__ASSIGNMENT__
The lines wanted run from the first one below through the one with "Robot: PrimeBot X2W". Return them exactly.

━━━━━━━━━━━━━━━━━━━━

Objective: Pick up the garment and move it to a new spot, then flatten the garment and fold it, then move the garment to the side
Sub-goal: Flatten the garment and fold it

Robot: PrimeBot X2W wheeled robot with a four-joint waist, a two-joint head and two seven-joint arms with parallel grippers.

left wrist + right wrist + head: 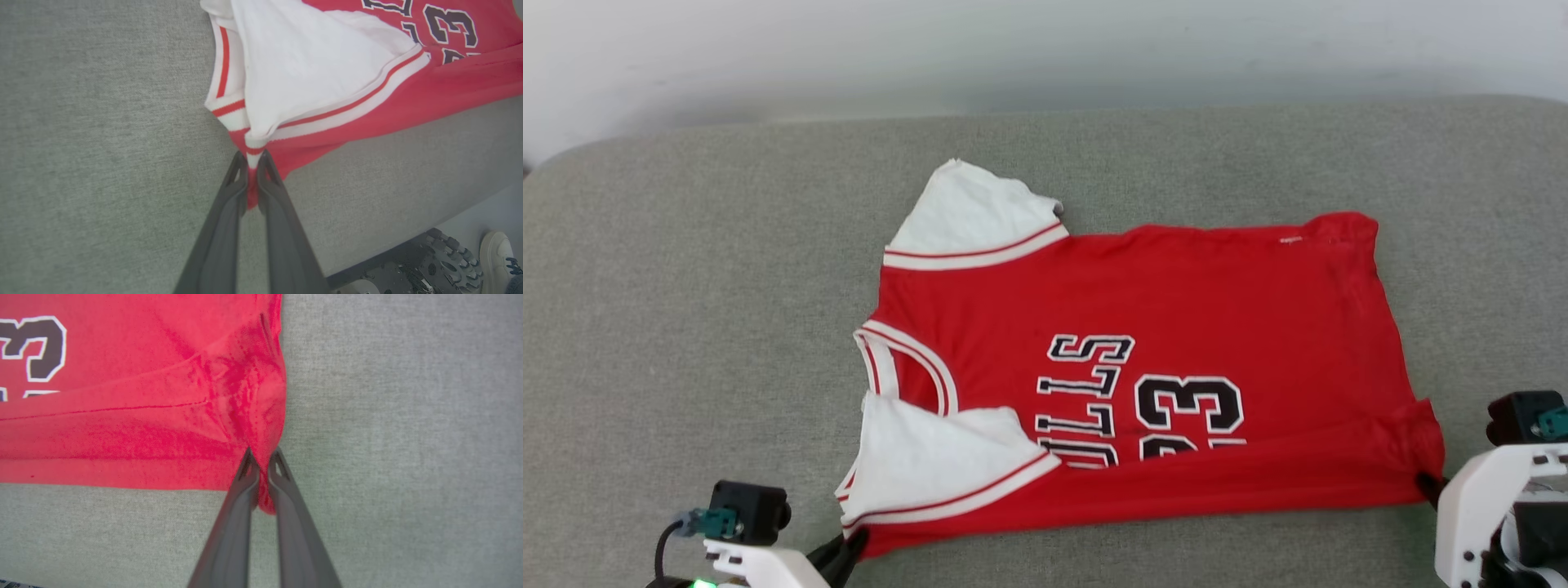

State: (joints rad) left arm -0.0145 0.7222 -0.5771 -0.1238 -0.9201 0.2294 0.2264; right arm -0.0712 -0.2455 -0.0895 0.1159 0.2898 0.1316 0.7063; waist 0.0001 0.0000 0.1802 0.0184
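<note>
The garment (pixel 1176 327), a red jersey with white sleeves, striped trim and black lettering with 23, lies spread sideways on the grey cushion, collar to the left, its near edge folded up over the print. My left gripper (pixel 848 549) is shut on the garment's near left corner by the white sleeve; the left wrist view shows the striped trim and red cloth (pixel 286 81) pinched between the fingers (pixel 253 159). My right gripper (pixel 1427 487) is shut on the near right hem corner; the right wrist view shows bunched red fabric (pixel 163 416) clamped between its fingers (pixel 261 455).
The grey cushion (pixel 686 286) stretches wide on both sides of the garment, with a pale wall behind. In the left wrist view the cushion's front edge, a wheeled base (pixel 429 261) and a person's white shoe (pixel 498 253) appear at the lower right.
</note>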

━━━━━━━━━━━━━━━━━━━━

__EXERCISE SOLUTION__
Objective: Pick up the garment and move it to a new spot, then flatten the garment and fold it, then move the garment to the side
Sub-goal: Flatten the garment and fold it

Robot: PrimeBot X2W wheeled robot with a four-joint waist, a two-joint head and two seven-joint arms with parallel grippers.

The exercise is done; no more work remains.